Overview

At a high level, the Collector core is a Jetty service intended to receive events and persist them to HDFS (Hadoop DFS). It provides additional services such as data validation as well as bucketing. The Collector is the core component to Ning's Analytics data pipeline.

The image below shows how we use it at Ning to gather data: each subsystem (either internal or external) that stores data into HDFS does it via the Collector APIs.

An event is a piece of information that occurred at a certain point in time. It may come from a user's browser, from another Java program, from a script that processes log files, ... In practice, it is a generic series of key-value pairs, defined by its schema. Any event sent to the collector core will show up in Hadoop, regardless if a schema has been defined. To document and maintain schema metadata, we use Goodwill at Ning.

Events are first spooled locally in a local directory (.diskpool by default) for aggregation, before being pushed to Hadoop


Getting started

Self contained jar are published to Maven Central. To start the Collector locally:

java -Dcollector.event-output-directory=/var/tmp/collector -jar metrics.collector-*-jar-with-dependencies.jar

By default, it uses the local Hadoop filesystem. Events will show up in /var/tmp/collector.

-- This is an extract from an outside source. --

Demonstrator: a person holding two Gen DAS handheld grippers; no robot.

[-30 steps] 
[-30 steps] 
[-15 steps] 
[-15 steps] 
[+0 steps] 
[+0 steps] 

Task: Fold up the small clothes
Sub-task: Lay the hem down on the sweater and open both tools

Note Available configuration options can be found here.


Client side events logging (e.g. from Javascript)

To instrument behaviors and interactions within a browser, the collector supports a GET endpoint. To send an event, issue a GET call on the collector /1 or /2 endpoints. The event collector receives events encoded in the path. It returns a 202 (accepted) to indicate that a best effort will be made to get the event into HDFS (barring catastrophic failures such as flaming machines). If the collector is overloaded, it can return a 503 (temporarily unavailable). For example:

curl -v http://127.0.0.1:8080/1?v=Hello,sWorld

will send a single Hello event, with a single value (the string World). Data is serialized in Thrift format on the way in.

Client-side API Version 1

The primary concern with the url is to keep it smaller than 256 chars to avoid truncation by some browsers.

/1?v=,,,...

Field Types

Collector type Equivalent thrift type Description Notes
bboolA boolean value (true or false)we use 0 or 1
1byteAn 8-bit signed integer
2i1616-bit signed integer
4i32A 32-bit signed integer
8i64A 64-bit signed integer
ddoubleA 64-bit floating point number
sstringA text string encoded using UTF-8 encoding
xn/aThe value indicates an annotation to fill in that the event collector can compute at receipt of the event

Custom Type functions

In order to save space in the url, we have a custom type of 'x' which the event collector can fill in. The valid values that may follow x include:

Annotation value Meaning Notes
dateCurrent time (millis since epoch)
hostReferrer host of the request to the Collector (parsed from Referrer header)
pathReferrer path of the request to the Collector (parsed from Referrer header)
uaUser-Agent header from request
ipIP address parsed from X-Forwarded-For header in requestRequires that you have a load balancer to add this header

Client-side API Version 2 - Base64 Encode Numbers

Version 2 of the Collector's API encodes numbers as in a custom base64 encoding. The URL format and types are the same as version 1:

/2?v=,,,...

Encoding schema

We map 0 - 63 to the following chars:

-
0-9
A-Z
_
a-z

So '-' is 0, 'z' is 63. Example:

/2?v=TestEvent,1-,20,4z,810

would result in an event:

type = EventType, byte: 0, short: 1, int: 63, long 128

Server side events logging (e.g. from Java, php)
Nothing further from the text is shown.